§ **TASK DETAILS**: Exactly the lines from the one containing "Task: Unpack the" through the end of the listing below are required, restated word for word and without pictures.
───── DATA SEGMENT
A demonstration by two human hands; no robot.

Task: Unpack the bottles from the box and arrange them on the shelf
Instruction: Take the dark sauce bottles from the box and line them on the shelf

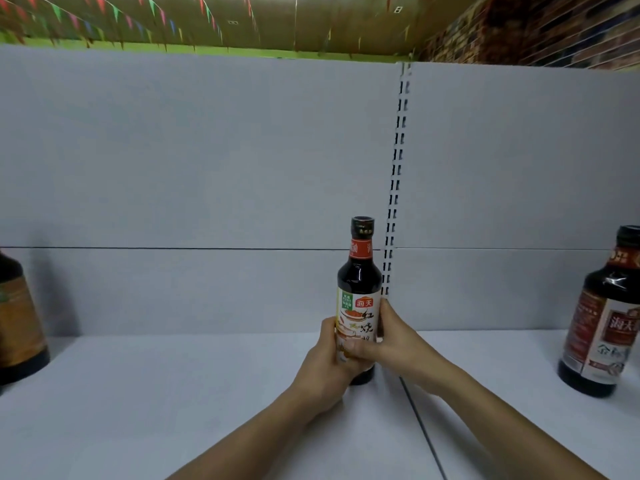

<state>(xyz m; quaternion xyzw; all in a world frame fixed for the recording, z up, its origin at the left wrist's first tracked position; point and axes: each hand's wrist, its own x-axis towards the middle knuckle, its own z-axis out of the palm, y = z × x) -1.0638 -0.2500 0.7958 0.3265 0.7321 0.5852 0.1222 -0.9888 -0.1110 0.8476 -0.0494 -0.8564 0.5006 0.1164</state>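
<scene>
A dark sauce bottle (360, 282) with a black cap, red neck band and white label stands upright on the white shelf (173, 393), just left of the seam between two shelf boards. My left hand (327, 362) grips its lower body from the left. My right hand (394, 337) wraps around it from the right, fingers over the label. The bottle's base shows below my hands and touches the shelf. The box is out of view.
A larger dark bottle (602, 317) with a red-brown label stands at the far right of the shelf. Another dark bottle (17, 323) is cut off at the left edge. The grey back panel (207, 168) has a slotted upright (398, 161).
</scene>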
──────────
§ **RESPONSE TO THIS TASK**:
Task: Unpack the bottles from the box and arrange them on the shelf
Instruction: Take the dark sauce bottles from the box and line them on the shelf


<state>(xyz m; quaternion xyzw; all in a world frame fixed for the recording, z up, its origin at the left wrist's first tracked position; point and axes: each hand's wrist, its own x-axis towards the middle knuckle, its own z-axis out of the palm, y = z × x) -1.0638 -0.2500 0.7958 0.3265 0.7321 0.5852 0.1222 -0.9888 -0.1110 0.8476 -0.0494 -0.8564 0.5006 0.1164</state>
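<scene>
A dark sauce bottle (360, 282) with a black cap, red neck band and white label stands upright on the white shelf (173, 393), just left of the seam between two shelf boards. My left hand (327, 362) grips its lower body from the left. My right hand (394, 337) wraps around it from the right, fingers over the label. The bottle's base shows below my hands and touches the shelf. The box is out of view.
A larger dark bottle (602, 317) with a red-brown label stands at the far right of the shelf. Another dark bottle (17, 323) is cut off at the left edge. The grey back panel (207, 168) has a slotted upright (398, 161).
</scene>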

Work on the answer has been completed.